To be clear and up front, this is not a defense of Herman Cain. However, it is a plea to all Conservatives to stand strong and stand together against the bullies that that dominate the political scene. While many learn in childhood that giving in to the school yard bully just enables him to keep up his bullying, politicians often succumb to this very effective tactic. Who or what political party has manufactured the unending stream of Cain accusers is immaterial. The point is they have succeeded in destroying a viable presidential candidate. Ideally, it is these bullies who should be exposed and castrated from the political scene. Should they go unchecked, like all bullies that are allowed to continue without retribution, it will encourage them and others like them to resort to these tactics more often.

Men or women should succeed or fail based on their merits and their ideas – not rumors contrived by adversaries who can successfully manipulate damsels in distress or trump up fictitious scenarios of wrongdoing. It is truly amazing that perception can overrule reality in this world of media hype and slick commentators. It is even more amazing that those who deserve to be castrated from the public scene for nefarious dealings manage to be re-elected unscathed and unaffected. When men like Barney Frank and Ted Kennedy escape scrutiny and candidates like Herman Cain and Sarah Palin are reviled and made a laughing stock, something is indeed rotten in Denmark.

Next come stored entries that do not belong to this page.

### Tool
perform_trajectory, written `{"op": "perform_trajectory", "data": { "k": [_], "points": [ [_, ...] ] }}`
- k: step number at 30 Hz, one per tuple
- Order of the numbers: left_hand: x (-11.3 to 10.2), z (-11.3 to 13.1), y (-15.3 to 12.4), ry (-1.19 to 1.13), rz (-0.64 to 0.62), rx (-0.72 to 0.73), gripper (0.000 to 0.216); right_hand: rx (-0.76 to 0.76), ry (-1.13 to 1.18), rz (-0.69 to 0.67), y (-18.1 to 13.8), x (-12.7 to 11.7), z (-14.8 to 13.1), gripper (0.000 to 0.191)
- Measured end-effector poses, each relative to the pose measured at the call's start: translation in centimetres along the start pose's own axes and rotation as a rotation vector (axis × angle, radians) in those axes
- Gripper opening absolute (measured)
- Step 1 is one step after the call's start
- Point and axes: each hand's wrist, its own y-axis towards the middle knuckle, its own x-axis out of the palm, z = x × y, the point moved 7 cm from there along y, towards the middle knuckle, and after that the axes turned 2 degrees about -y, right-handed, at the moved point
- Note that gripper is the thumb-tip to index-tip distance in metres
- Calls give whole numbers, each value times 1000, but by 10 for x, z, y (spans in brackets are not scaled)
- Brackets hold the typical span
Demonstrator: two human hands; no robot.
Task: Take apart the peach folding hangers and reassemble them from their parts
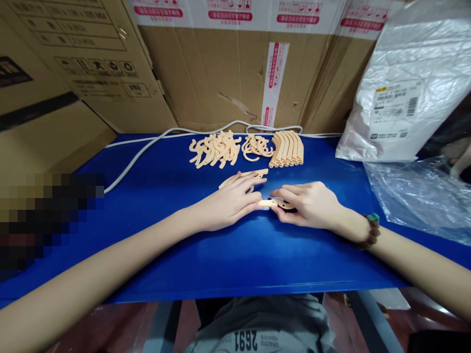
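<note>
Grey garment (279,316): nearest the camera, at the bottom of the view, printed with upside-down figures.
Blue table (221,260): spread across the middle, smooth and slightly glossy.
Cardboard box (206,73): upright behind the table's far edge, crossed by red-and-white tape (275,68).
Printed carton (91,46): at the far left, angled beside the other cardboard.
White package (401,78): at the far right corner, bearing a shipping label.
Clear plastic (419,191): crumpled, just in front of the package.
Left hand (235,198): palm down, outer fingers spread over flat pieces (262,173); thumb and index finger closed on the left end of the held piece (268,203).
Right hand (312,203): thumb and fingers pinched narrow around the other end.
White cable (241,122): looped along the back edge.
S-curved pieces (217,147): heaped loosely beyond the left hand.
Bent bars (287,149): lined up side by side, right of the heap.
Thin hooks (257,146): tangled between heap and bars.
Bracelet (373,233): brown and teal, around the right wrist.
Held piece: pale, wood-coloured, between both hands just above the table; cannot tell whether one part or two.
</note>
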Motion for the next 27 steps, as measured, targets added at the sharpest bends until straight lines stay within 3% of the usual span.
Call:
{"op": "perform_trajectory", "data": {
  "k": [11, 14, 18, 20, 24, 27],
  "points": [
    [1, 0, 0, 18, -1, 0, 33, -6, 24, -6, -1, 3, -1, 31],
    [-5, -1, 0, -29, 46, -11, 28, -17, 69, -9, -1, 1, -2, 29],
    [-14, -7, 0, -150, 116, -78, 36, -91, 198, -17, -2, -6, -10, 28],
    [-18, -12, -1, -202, 160, -103, 31, -128, 238, -20, -2, -10, -13, 33],
    [-23, -18, -1, -197, 232, -91, 31, -159, 280, -30, -2, -11, -15, 62],
    [-22, -23, 0, -190, 262, -78, 31, -168, 331, -53, -1, -6, -15, 66]
  ]
}}
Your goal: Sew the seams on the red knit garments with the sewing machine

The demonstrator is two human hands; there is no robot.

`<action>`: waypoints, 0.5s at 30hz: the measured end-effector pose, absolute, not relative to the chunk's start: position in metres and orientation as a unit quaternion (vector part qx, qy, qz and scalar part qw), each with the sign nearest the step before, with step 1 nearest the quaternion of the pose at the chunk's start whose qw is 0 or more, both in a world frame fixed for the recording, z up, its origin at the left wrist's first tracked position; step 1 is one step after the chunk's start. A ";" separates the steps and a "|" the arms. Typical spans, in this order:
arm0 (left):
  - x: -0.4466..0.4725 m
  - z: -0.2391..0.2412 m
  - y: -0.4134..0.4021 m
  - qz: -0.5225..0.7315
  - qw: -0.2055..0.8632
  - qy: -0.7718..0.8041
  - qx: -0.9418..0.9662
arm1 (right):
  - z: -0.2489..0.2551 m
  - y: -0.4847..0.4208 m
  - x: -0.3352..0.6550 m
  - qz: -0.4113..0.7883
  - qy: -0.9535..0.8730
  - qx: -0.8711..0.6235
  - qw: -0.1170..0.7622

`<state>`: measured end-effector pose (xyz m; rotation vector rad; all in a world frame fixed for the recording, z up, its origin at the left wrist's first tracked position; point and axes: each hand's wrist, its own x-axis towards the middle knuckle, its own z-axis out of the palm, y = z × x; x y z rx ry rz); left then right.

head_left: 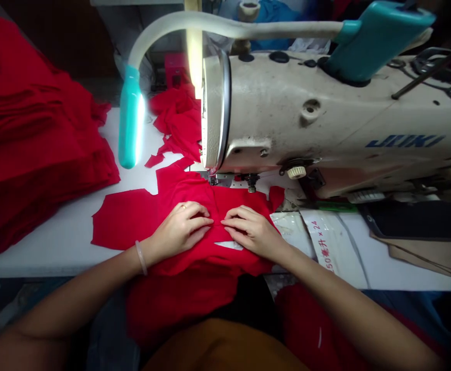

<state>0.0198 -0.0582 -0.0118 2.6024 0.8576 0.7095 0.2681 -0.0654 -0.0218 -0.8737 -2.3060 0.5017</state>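
Observation:
A red knit garment piece (127, 219) lies spread on the white sewing table (65, 252), in front of the machine's needle area. My left hand (181, 232) and my right hand (251, 232) both press down on it, fingers gathering the cloth on either side of a central fold. Their fingertips nearly meet. A pale bangle (141, 257) circles my left wrist. The presser foot (251, 181) stands just beyond my right hand, and the cloth's far edge reaches close to it. The needle itself is hard to make out.
A beige Juki sewing machine (306, 111) fills the upper right, with a teal gooseneck lamp (130, 118) curving left. A tall stack of red cloth (28, 139) sits left, loose red scraps (179, 121) behind the needle. A white printed bag (328, 247) and a dark tablet-like slab (414, 219) lie right.

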 end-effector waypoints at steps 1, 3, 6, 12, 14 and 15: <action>0.019 -0.013 -0.057 0.244 0.141 0.300 0.911 | -0.022 -0.065 0.267 0.184 -0.871 -0.336 0.306; 0.019 -0.015 -0.056 0.239 0.115 0.293 0.918 | -0.022 -0.065 0.264 0.164 -0.876 -0.343 0.299; 0.020 -0.016 -0.055 0.243 0.102 0.277 0.924 | -0.023 -0.066 0.262 0.129 -0.888 -0.341 0.280; 0.021 -0.011 -0.056 0.193 0.065 0.276 0.939 | -0.018 -0.070 0.266 0.075 -0.907 -0.340 0.235; 0.021 -0.010 -0.056 0.179 0.052 0.266 0.946 | -0.017 -0.072 0.267 0.073 -0.908 -0.343 0.228; 0.020 -0.010 -0.056 0.171 0.052 0.258 0.950 | -0.017 -0.073 0.268 0.076 -0.908 -0.344 0.227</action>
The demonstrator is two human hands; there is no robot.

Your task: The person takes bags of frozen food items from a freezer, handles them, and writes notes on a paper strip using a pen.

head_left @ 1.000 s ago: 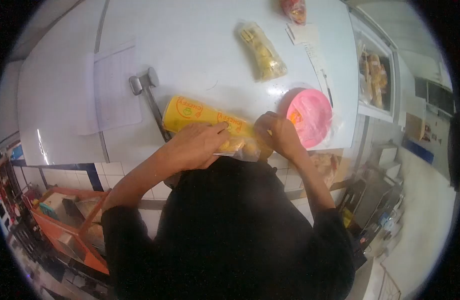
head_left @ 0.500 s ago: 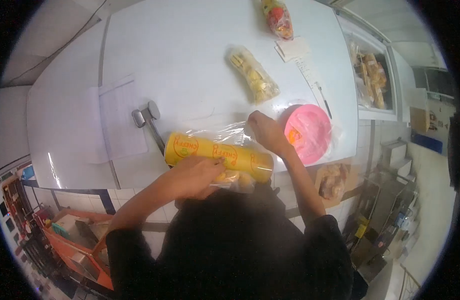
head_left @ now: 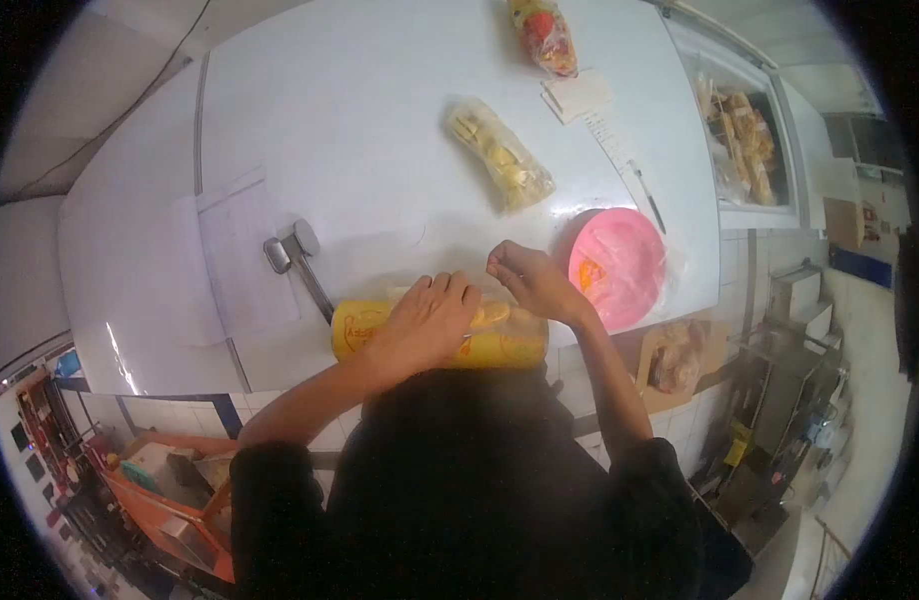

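Observation:
A yellow roll of cling film (head_left: pixel 515 347) with red print lies along the table's near edge. On its upper side are pale yellow food pieces (head_left: pixel 492 314), partly covered by my left hand (head_left: pixel 420 322). The fingers of that hand curl over the pieces and the roll, and its palm side is hidden. My right hand (head_left: pixel 530 282) is just beyond the roll's right end. Its thumb and fingertips pinch together at the film, whose thin edge is hard to make out here.
A metal mallet (head_left: pixel 298 258) lies left of the roll, near printed sheets (head_left: pixel 242 250). To the right is a pink plate (head_left: pixel 630 265) with orange bits and plastic. Farther back are a wrapped pack of yellow pieces (head_left: pixel 500 155), a colourful wrapped pack (head_left: pixel 545 40), papers (head_left: pixel 580 95) and a pen (head_left: pixel 652 205).
My left hand has moved forward over the roll, and the food pieces have gone from its near side to its top. My right hand has dropped slightly; the stretched film no longer shows clearly.

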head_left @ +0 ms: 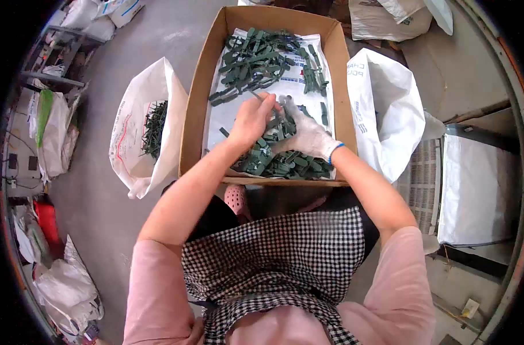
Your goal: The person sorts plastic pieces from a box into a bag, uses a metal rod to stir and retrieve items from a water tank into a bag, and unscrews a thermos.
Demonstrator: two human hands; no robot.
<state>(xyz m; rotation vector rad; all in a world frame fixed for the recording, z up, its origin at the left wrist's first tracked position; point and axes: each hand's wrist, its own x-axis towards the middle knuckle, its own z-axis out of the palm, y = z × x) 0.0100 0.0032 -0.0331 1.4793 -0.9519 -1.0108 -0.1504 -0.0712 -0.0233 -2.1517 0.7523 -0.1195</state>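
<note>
My left hand [253,119], bare, is over the middle of a cardboard box [194,123], its fingers pinched on a thin dark green part [254,94]. My right hand [309,135] wears a white glove with a blue cuff. Its fingers curl around several dark green plastic parts [281,127], and its fingertips are close to my left fingertips. Loose green parts [253,63] lie heaped at the box's far left on a white sheet [216,123]. More green parts [296,165] are piled at the near side, partly under my right hand.
Left of the box stands an open white sack [129,129] with dark thin pieces [154,129] inside. Another open white sack [400,115] stands at the right, beside a grey grille [421,184]. Bags [66,287] and a shelf [54,77] line the left side.
</note>
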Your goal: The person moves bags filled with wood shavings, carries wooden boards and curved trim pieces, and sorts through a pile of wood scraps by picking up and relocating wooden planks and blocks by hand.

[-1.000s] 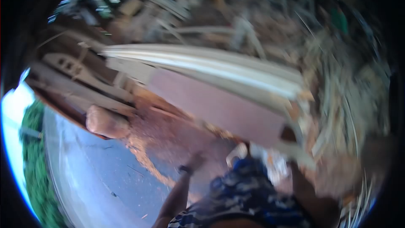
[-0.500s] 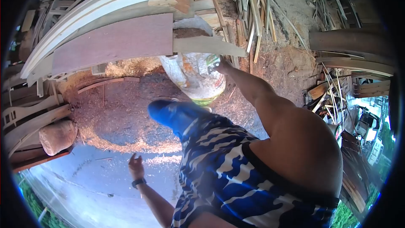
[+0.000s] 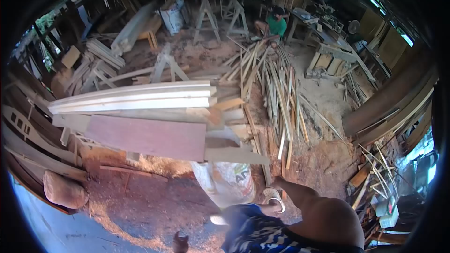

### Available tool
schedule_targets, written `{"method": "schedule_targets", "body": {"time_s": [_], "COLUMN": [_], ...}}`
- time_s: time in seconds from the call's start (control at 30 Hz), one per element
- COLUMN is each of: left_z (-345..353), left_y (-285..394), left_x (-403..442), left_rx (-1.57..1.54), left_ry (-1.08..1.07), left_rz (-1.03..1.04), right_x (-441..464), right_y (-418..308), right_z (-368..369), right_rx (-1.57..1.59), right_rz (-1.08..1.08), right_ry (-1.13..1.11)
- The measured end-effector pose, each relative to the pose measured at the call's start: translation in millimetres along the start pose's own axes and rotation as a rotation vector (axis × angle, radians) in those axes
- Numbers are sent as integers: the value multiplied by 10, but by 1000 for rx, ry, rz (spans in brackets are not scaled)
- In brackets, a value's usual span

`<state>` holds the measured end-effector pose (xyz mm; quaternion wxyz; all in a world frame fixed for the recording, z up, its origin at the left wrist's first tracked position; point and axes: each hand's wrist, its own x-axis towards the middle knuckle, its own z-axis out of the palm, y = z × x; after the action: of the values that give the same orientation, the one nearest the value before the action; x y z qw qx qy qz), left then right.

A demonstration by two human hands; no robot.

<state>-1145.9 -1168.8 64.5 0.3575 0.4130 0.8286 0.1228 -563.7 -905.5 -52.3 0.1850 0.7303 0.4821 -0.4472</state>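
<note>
My right hand [image 3: 278,182] hangs just right of a white printed sack [image 3: 225,182], above my sandalled foot [image 3: 273,198]. It looks apart from the sack; its fingers are too small and dark to make out. My left hand [image 3: 181,242] is low at the bottom edge, over the dusty floor, with fingers apart and nothing seen in them. The sack stands against the near side of a bench stacked with a reddish board [image 3: 145,136], a grey plank [image 3: 234,154] and pale lengths of timber [image 3: 131,103].
Long thin wood strips [image 3: 281,98] lie piled beyond the bench. A person in a green top [image 3: 276,26] crouches farther back, near sawhorses [image 3: 206,21]. A log [image 3: 64,190] lies at left. Scrap wood [image 3: 370,173] is heaped at right. Another person stands at the back.
My view has lifted from the floor to the wider workshop. My right hand has gone from the sack's upper edge to its right side. My forward foot has moved.
</note>
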Motion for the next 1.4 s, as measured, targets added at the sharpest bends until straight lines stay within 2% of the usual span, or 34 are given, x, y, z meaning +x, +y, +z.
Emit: {"method": "schedule_targets", "body": {"time_s": [0.03, 0.1, 0.13, 0.2, 0.3, 0.33, 0.37, 0.43, 0.47, 0.5, 0.53, 0.57, 0.63, 0.67, 0.7, 0.73, 0.77, 0.8, 0.83, 0.9, 0.93, 1.03, 1.1, 1.17, 1.23, 1.27, 1.37, 1.4], "left_z": [149, 437, 453, 535, 1014, 1374, 1902, 1839, 1536, 1577, 1795, 2030, 2345, 2480, 2506, 2536, 2581, 2640, 2750, 3018, 3000, 2893, 2955, 2897, 2729, 2977, 3010, 3073], "left_y": [59, 261, 478, 1098, 1418, 1398, 1162, 1922, 2541, 2800, 2884, 2854, 2927, 3068, 3203, 3358, 3493, 3626, 3639, 3582, 3702, 4184, 4188, 4114, 4002, 3620, 3501, 3463], "left_x": [133, 266, 333, 501, 974, 1323, 1746, 1652, 1366, 1352, 1491, 1583, 1629, 1697, 1676, 1664, 1689, 1772, 1902, 2099, 2080, 1851, 1914, 2003, 2099, 2322, 2164, 2106], "left_rx": [68, 41, -31, 7, 160, 226, 175, 259, 195, 39, 42, 53, 3, -31, -134, -206, -277, -180, -60, 174, 121, 352, 335, 279, 175, 55, 73, -55], "left_ry": [-44, -7, -121, -171, -236, -251, -166, -253, -238, -312, -259, -215, -93, -24, -45, -29, -13, 6, -1, -20, 64, 480, 585, 459, 97, 45, 61, 211], "left_rz": [-12, 116, 88, 226, 531, 648, 789, 723, 675, 400, 355, 305, 262, 245, 262, 304, 346, 517, 475, 392, 297, -36, -84, -61, 34, 98, 31, 53], "right_x": [255, 83, -35, -267, -787, -840, -698, -552, -613, -284, -120, -197, -154, -651, -688, -372, -96, 137, 257, 328, 382, 488, 272, 343, 352, 280, 482, 563], "right_y": [198, 271, 275, 218, -86, -168, -100, -242, -346, -334, -426, -567, -726, -941, -1015, -908, -860, -838, -829, -814, -833, -793, -850, -899, -860, -875, -806, -792], "right_z": [30, -142, -279, -573, -975, -1014, -1032, -1007, -1055, -956, -943, -1030, -1078, -1397, -1486, -1330, -1223, -1098, -1017, -965, -992, -1046, -1287, -1254, -1241, -1275, -1225, -1183], "right_rx": [-93, -183, -177, -57, 795, 939, 1091, 1229, 1333, 1446, 1482, 1468, 1320, 1252, 1146, 1016, 976, 938, 901, 852, 824, 977, 946, 886, 916, 934, 873, 863], "right_rz": [-65, -112, -133, -157, -43, -84, -187, -217, -287, -414, -336, -121, -73, -163, -105, -319, -274, -227, -178, -189, -202, -352, -315, -251, -297, -320, -347, -365], "right_ry": [60, 191, 271, 341, -50, -81, -272, -362, -442, -622, -676, -586, -546, -557, -531, -550, -573, -598, -623, -518, -463, -463, -439, -460, -451, -445, -547, -580]}}
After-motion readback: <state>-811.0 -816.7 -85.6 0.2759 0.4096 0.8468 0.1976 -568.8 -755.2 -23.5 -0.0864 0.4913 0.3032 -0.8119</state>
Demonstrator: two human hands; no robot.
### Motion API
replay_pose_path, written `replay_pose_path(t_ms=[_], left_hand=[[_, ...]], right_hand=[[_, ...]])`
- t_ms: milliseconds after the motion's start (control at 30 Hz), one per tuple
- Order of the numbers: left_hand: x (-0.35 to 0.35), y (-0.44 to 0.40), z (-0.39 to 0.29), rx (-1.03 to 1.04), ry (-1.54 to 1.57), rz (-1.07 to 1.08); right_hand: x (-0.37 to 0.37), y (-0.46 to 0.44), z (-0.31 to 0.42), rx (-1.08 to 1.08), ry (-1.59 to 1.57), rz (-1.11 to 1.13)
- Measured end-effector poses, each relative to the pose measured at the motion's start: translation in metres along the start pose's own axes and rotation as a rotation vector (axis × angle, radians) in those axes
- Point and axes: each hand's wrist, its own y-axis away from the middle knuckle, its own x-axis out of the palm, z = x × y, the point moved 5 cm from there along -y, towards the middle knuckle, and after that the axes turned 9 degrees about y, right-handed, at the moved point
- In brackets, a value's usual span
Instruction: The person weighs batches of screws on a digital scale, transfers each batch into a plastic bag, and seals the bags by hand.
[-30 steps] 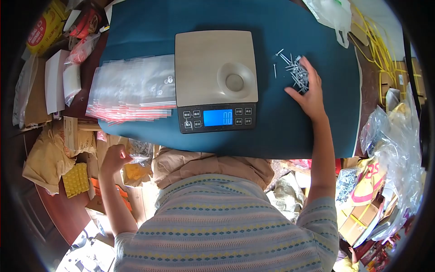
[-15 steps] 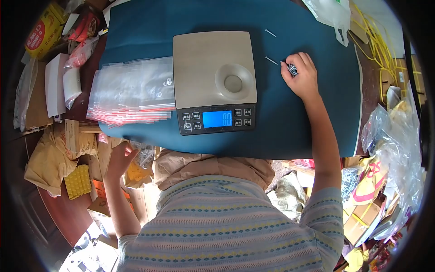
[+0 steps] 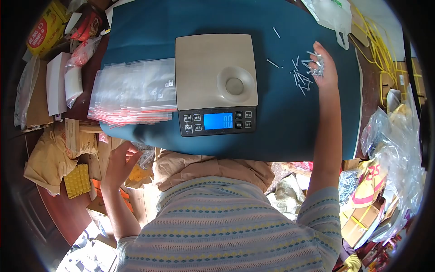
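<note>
My right hand (image 3: 326, 72) is palm up at the right of the dark green mat (image 3: 290, 131), its fingers loosened, with a heap of silver screws (image 3: 318, 68) on it. Just left of it, several loose screws (image 3: 299, 79) lie scattered on the mat. Two single screws (image 3: 273, 63) lie apart, nearer the scale. The digital scale (image 3: 213, 68) has a small round clear dish (image 3: 234, 86) on its plate; its display appears to read 0.0. My left hand (image 3: 121, 161) hangs below the mat's front edge, fingers loosely curled and apart, near a clear plastic bag (image 3: 146, 156). Nothing shows in it.
Overlapping zip bags (image 3: 131, 90) with red seals lie left of the scale. A white plastic bag (image 3: 333, 20) sits at the far right corner. Boxes and packets (image 3: 56, 84) crowd the left side; crumpled clear plastic (image 3: 398, 149) and cartons line the right.
My right hand has shifted right, turned up and opened from a fist around the screws; several have dropped onto the mat. My left hand's fingers have loosened slightly.
</note>
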Motion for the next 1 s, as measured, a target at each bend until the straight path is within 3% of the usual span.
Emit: replay_pose_path(t_ms=[67, 167, 300, 367, 433, 500, 567, 633, 767, 900, 1000], left_hand=[[0.003, 0.001, -0.010, 0.026, -0.012, 0.015], [0.009, 0.000, -0.027, 0.099, 0.021, 0.066], [0.022, -0.005, -0.067, 0.256, 0.143, 0.111], [0.024, -0.006, -0.084, 0.324, 0.067, 0.100], [0.025, -0.006, -0.094, 0.375, 0.010, 0.091], [0.024, -0.006, -0.089, 0.336, 0.008, 0.087], [0.024, -0.006, -0.083, 0.326, 0.014, 0.079], [0.025, -0.005, -0.078, 0.341, 0.031, 0.067], [0.026, -0.004, -0.077, 0.364, 0.041, 0.063], [0.027, -0.008, -0.080, 0.385, 0.052, 0.075], [0.026, -0.009, -0.080, 0.364, 0.064, 0.076]], right_hand=[[-0.006, -0.017, -0.010, 0.130, -0.461, 0.322], [0.033, 0.007, -0.008, 0.256, -0.571, 0.324], [0.113, 0.054, 0.001, 0.318, -0.544, 0.655], [0.140, 0.069, -0.005, 0.341, -0.467, 0.588], [0.158, 0.088, -0.003, 0.076, -0.179, 0.588], [0.170, 0.103, -0.003, -0.280, 0.106, 0.422], [0.180, 0.115, -0.006, -0.929, 0.392, 0.262], [0.185, 0.132, -0.002, -1.237, 0.655, 0.216], [0.184, 0.147, 0.005, -1.290, 0.918, 0.318], [0.171, 0.156, 0.018, -1.316, 0.941, 0.357], [0.141, 0.143, 0.034, -1.147, 0.923, 0.301]])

It’s open season on Conservatives – especially if you’re black or an attractive female. And if there isn’t anything concrete the drive-by media or opposition researchers can crucify you with, you can be sure they will be more than happy to manufacture something. Unless we get our act together, the bullies will continue to do what bullies always do. Washington D.C. may not be the local school yard, but political bullies do seem to rule the nest. Today it was score one for the bad guys – too bad, Herman, too bad, America.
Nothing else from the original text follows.